The Usual Suspects

In the decade I've been at the helm of this publication,  I'm always amazed - and disappointed - at the sort of double standard that exists when it comes to the treatment of the accounting profession versus other services in the wake of a crisis.

As the bespectacled canine wizard Mr. Peabody used to urge his assistant Sherman, let's "Turn the Way-Back Machine" back about eight years or so I doubt you could find a profession that occupied a lower place in the court of public opinion than did accounting following Enron and WorldCom.

By the same token, the legal and medical professions do not suffer comparably when similar scandals surface involving Medicaid for example, or fraudulent class-action suits where plaintiffs are paid by law firms to testify.

Or when the New York Times or 60 Minutes inexplicably failed to rein in their reporters when they suddenly transitioned to, fiction writers and storytellers, journalism took nary a step backward.

But I digress.

I mention this finger-pointing inequality because last week Congress convened a hearing on the role of the accounting profession and its relation to the financial crisis and potential steps that could be taken to prevent a redux.

Many of the high-profile professionals, regulators and occasional critics appearing before the Subcommittee on Securities, Insurance, and Investment of the Senate Committee on Banking, Housing, and Urban Affairs, opined that while auditors were not the root cause of the crises, the events of circa 2008-2010, it warranted a closer look at financial reporting and its relation to GAAP reported results, fair value, and the auditor's role as independent "gatekeepers."

And while I have no doubt that there undoubtedly were cracks all the way up the audit chain in many of the mortgage servicers and financial institutions, there were certainly a truckload of abettors and co-conspirators in this fiasco.

Let's begin with one of the wonderful legacies of the Carter Administration - The Community Reinvestment Act of 1977 - which more or less gave banks a Sopranos mandate of lending to those underserved communities who had little or no potential of ever meeting loan payments. That, according to estimates, only resulted in about $1 trillion in bad loans.

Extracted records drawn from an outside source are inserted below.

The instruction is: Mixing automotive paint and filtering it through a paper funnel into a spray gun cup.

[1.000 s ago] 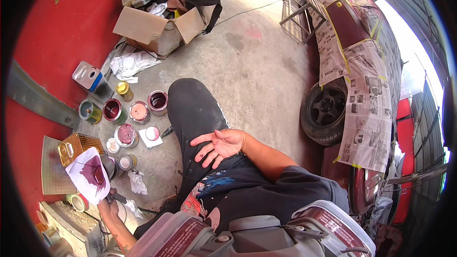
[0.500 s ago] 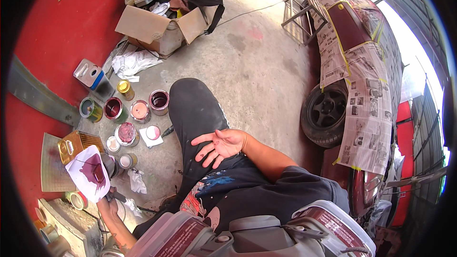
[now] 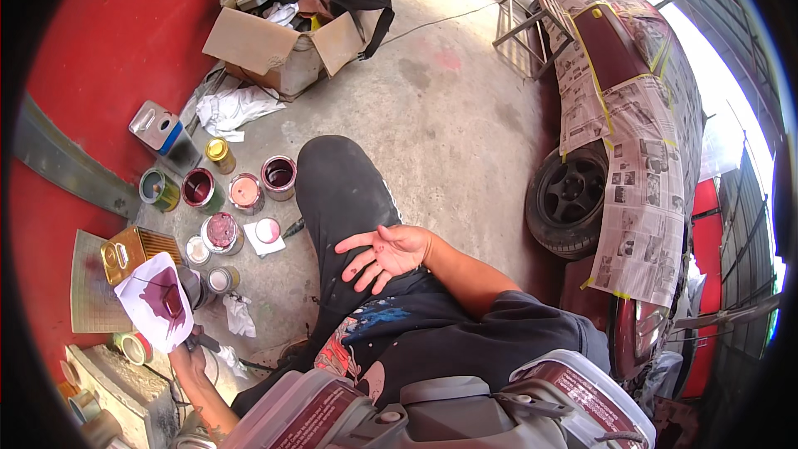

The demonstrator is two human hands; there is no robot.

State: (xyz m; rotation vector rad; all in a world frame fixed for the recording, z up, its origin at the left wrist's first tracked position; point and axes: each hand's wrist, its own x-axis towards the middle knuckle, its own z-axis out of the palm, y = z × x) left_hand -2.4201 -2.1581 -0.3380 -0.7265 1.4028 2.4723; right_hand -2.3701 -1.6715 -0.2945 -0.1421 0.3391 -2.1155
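Observation:
My left hand (image 3: 189, 359) at lower left grips the dark handle of what looks like a spray gun, topped by a white paper-like piece (image 3: 150, 299) with maroon paint in it. My right hand (image 3: 386, 259) lies palm up over my dark-trousered leg (image 3: 332, 183), fingers spread, with a small dark red spot on it. Several open paint cans (image 3: 244, 193) stand on the concrete floor beside my leg, holding maroon, pink and other colours. A small round lid with pink paint (image 3: 268, 231) rests on a white square. A gold rectangular tin (image 3: 126, 259) stands behind the white piece.
An open cardboard box (image 3: 241, 41) of rags and black bags sits at upper left near a red wall (image 3: 91, 50). At right are a car covered in newspaper (image 3: 632, 199), its wheel (image 3: 564, 199) and a metal frame stand (image 3: 515, 41). Respirator cartridges (image 3: 582, 391) fill the lower edge.
The view has shifted very slightly, with the scene sitting a few pixels higher and further right. Both hands keep nearly the same pose.

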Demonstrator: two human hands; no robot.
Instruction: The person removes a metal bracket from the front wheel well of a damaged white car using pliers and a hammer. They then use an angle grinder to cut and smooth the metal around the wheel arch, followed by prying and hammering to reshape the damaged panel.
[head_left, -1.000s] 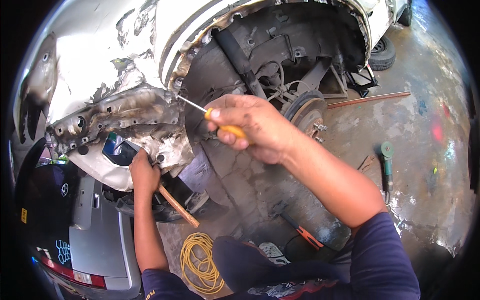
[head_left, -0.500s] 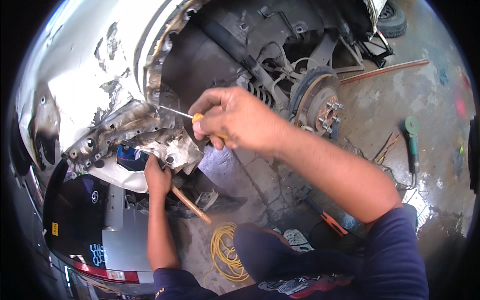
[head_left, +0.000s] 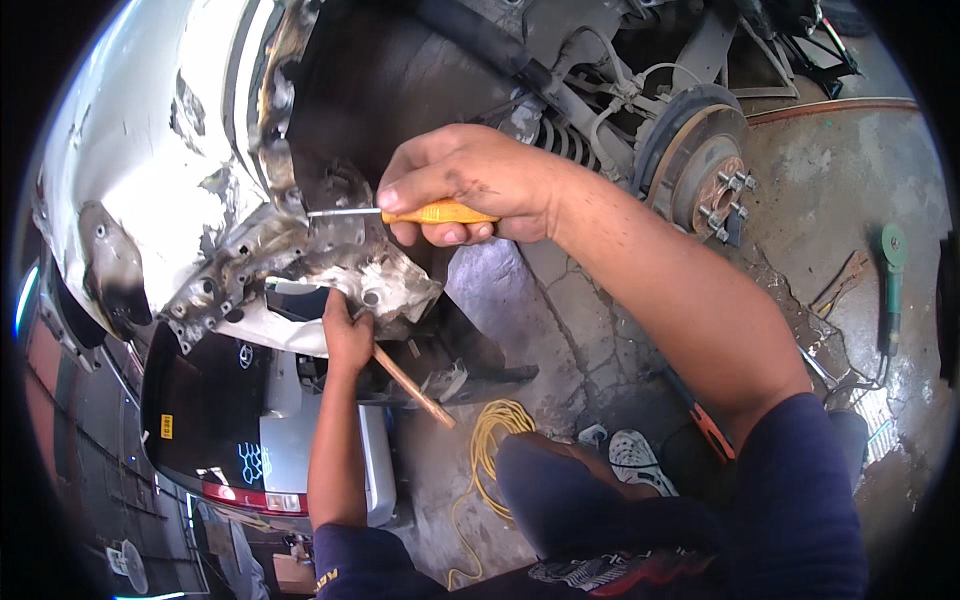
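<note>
A screwdriver with a yellow handle point(head_left: 440, 212) and thin metal shaft is in my right hand point(head_left: 480, 180), closed round it. Its tip meets the torn edge of the car body's sheet metal point(head_left: 285, 205), beside the wheel arch. Lower down, my left hand point(head_left: 347, 335) is at an opening in the bent, scorched metal panel point(head_left: 385, 285). A wooden handle point(head_left: 415, 388) slants out of this hand toward me. The fingertips and the tool's other end are hidden behind the panel.
Right of my hand is a wheel hub with brake disc point(head_left: 705, 175), near a coil spring point(head_left: 565, 140). A green angle grinder point(head_left: 892, 285) and an orange-handled tool point(head_left: 712, 432) lie on the floor. Yellow cable point(head_left: 490, 450) is coiled by my leg. A silver car point(head_left: 310, 450) stands behind the panel.
The view has shifted, so the scene sits further right and the hub higher. My right hand has tilted the screwdriver nearly level, showing more of its handle. The left hand stays at the opening.
</note>
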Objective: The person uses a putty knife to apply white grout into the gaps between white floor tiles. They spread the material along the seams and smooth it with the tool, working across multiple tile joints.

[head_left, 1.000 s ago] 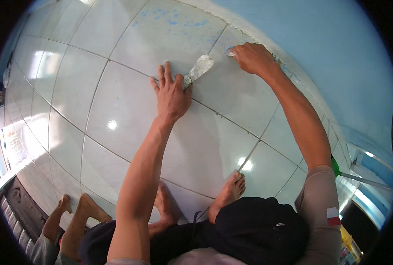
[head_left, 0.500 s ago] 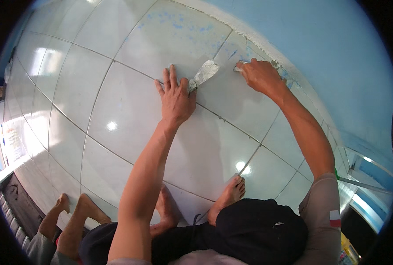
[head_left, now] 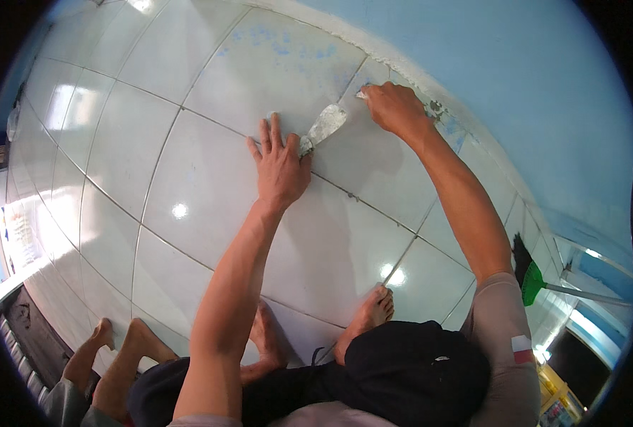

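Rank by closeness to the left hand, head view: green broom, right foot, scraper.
1. Scraper: at the thumb side of the left hand.
2. Right foot: lower, to the right.
3. Green broom: far right.

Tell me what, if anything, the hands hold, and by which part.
Left hand: palm-down at the near end of the scraper; whether gripped cannot be told. Right hand: closed on a small pale item, mostly hidden; held part unclear.

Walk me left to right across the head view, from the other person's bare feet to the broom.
The other person's bare feet, the left hand, the scraper's pale blade, the right hand, the green broom.
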Demonstrator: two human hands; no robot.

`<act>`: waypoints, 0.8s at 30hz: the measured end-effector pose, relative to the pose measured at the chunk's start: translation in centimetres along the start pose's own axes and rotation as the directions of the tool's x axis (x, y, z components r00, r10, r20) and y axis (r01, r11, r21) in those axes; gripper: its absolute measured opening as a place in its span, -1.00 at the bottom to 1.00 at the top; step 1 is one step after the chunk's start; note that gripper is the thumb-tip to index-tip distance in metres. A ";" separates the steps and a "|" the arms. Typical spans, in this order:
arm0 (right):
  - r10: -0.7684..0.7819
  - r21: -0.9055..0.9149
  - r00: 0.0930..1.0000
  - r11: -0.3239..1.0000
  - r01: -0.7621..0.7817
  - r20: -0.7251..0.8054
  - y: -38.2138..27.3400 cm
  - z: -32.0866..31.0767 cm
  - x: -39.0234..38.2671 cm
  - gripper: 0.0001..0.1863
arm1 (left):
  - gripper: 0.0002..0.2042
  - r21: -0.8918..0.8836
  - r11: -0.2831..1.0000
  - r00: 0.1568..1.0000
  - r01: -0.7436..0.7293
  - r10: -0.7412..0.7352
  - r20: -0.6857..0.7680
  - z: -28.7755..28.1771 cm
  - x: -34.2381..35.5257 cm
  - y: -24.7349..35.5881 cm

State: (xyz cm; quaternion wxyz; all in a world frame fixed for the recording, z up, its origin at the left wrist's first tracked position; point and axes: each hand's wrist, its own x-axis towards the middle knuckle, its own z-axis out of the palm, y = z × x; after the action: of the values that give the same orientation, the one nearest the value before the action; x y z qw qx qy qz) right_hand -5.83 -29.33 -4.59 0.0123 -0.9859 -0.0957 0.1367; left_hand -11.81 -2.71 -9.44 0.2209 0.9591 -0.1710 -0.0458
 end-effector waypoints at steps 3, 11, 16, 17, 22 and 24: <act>0.005 0.033 1.000 0.999 -0.005 0.020 -1.2 0.6 -1.8 -0.67 | -0.71 0.038 0.999 0.999 0.029 -0.030 0.033 -0.3 -0.7 -0.7; 0.056 0.037 0.998 0.998 -0.056 0.010 -1.1 0.6 0.0 -0.68 | -0.68 0.030 0.999 0.998 0.032 -0.034 0.052 -0.4 -0.5 -0.6; 0.039 0.005 0.997 0.999 -0.039 -0.070 -1.4 0.7 -1.5 -0.70 | -0.65 0.072 0.997 0.997 0.031 -0.035 0.064 -0.6 -0.2 -0.4; 0.036 -0.002 0.998 0.999 -0.036 -0.049 -0.7 0.8 -1.2 -0.69 | -0.65 0.057 0.998 0.997 0.028 -0.032 0.074 -0.4 -0.4 0.0; -0.012 -0.003 0.998 1.000 0.013 0.068 -0.1 0.2 -0.6 -0.71 | -0.66 0.046 0.999 0.997 0.023 -0.026 0.067 -0.5 -0.7 -0.3; -0.013 0.005 0.998 1.000 0.013 0.056 -0.7 -0.1 -0.3 -0.77 | -0.67 0.062 0.997 0.996 0.040 -0.045 0.072 -0.9 -0.2 -0.4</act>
State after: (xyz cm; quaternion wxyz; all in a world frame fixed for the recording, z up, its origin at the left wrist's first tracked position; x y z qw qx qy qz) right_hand -6.18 -28.68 -4.41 0.0125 -0.9810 -0.1021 0.1643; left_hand -11.71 -1.92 -8.85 0.1845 0.9664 -0.1598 -0.0807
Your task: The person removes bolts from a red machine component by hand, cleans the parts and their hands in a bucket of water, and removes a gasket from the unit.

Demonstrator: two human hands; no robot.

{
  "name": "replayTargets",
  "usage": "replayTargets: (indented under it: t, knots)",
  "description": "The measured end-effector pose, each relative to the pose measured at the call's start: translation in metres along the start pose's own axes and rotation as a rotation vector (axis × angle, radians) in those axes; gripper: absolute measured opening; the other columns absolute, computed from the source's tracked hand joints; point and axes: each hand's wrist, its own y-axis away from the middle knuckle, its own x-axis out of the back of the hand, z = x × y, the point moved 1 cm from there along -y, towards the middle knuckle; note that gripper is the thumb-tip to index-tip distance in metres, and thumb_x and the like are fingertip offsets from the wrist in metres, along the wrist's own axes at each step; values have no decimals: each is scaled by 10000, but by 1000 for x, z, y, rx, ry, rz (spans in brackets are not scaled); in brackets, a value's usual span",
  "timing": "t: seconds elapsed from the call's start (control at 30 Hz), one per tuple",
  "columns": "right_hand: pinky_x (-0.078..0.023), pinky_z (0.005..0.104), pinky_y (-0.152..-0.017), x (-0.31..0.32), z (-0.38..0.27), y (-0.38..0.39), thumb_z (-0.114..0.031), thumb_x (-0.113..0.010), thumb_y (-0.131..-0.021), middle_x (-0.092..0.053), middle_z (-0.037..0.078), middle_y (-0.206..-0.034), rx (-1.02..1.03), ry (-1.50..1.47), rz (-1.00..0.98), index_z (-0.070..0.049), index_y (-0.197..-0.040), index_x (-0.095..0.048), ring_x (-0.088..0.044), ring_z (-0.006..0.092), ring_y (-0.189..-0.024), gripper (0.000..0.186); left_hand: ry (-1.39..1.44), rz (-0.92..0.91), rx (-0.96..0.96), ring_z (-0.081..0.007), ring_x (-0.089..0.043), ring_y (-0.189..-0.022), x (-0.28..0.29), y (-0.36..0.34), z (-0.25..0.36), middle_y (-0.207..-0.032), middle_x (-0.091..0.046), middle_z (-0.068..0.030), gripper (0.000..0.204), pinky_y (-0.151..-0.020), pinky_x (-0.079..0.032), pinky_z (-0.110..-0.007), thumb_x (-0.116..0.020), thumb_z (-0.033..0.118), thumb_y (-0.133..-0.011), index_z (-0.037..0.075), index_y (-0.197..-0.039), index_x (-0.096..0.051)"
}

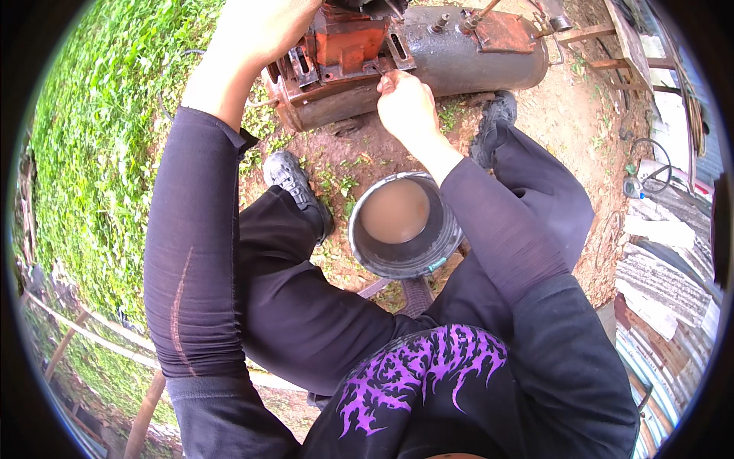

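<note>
A person in black works with bare hands on a grimy metal tank (459, 65) lying on its side on the ground, a rust-orange machine block (348, 42) mounted on top. The right hand (407, 107) reaches the near edge of the mount, its grip drawn together with fingers curled beside a slotted bracket (400, 47); whether anything is pinched inside cannot be told. The left hand (284, 21), partly cut off by the upper edge of view, is over the left side of the orange block, and the state of its grip cannot be told. An orange plate (505, 30) and a metal fitting (440, 24) top the tank's right half. Between the person's legs, just short of the tank, stands a dark bucket (434, 231) holding murky brown liquid (395, 212). Green grass (92, 191) covers the left side; weathered corrugated sheets (665, 268) lie at right, beyond bare earth (589, 145).
</note>
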Motion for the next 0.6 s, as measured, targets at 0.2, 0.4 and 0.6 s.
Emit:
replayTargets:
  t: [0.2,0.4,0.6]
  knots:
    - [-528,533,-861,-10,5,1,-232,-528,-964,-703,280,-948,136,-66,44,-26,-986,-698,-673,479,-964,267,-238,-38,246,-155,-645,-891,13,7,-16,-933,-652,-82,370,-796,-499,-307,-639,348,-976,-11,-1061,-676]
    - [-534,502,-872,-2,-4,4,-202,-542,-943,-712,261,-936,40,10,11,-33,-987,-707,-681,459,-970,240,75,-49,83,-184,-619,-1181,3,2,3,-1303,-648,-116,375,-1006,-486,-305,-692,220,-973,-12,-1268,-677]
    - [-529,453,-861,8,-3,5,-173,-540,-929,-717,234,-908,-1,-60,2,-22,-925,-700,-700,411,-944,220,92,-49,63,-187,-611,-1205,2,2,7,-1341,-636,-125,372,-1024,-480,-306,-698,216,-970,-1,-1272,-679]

Ditto for the toxic mortgage financing twins Freddie Mac and Fannie Mae, which, since being placed under government receivership, have cost the taxpayers $150 billion to keep these useless hulks afloat.

One could also point to the 1999 Gramm-Leach-Bliley Act, which was passed under President Clinton and repealed parts of Glass-Steagall that paved the way for banks and other financial services concerns to begin packaging and marketing inflated products like collateralized debt obligations.

Again, not that auditors were blameless, and one of the best proposals to come out in the hearings was PCAOB chair James Doty urging lawmakers to amend SOX and allow for public disciplinary hearings of auditors. He pointed out that auditors and audit firms charged with violations have little incentive to consent to opening the case against them to full public view and, in contrast, secret proceedings serve as an incentive to litigate.

You could potentially spend months and a lot of Ben Gay pointing endless fingers at myriad culprits.

But inevitably, it's the numbers folks who'll become blame magnets. It's always far easier to follow the money.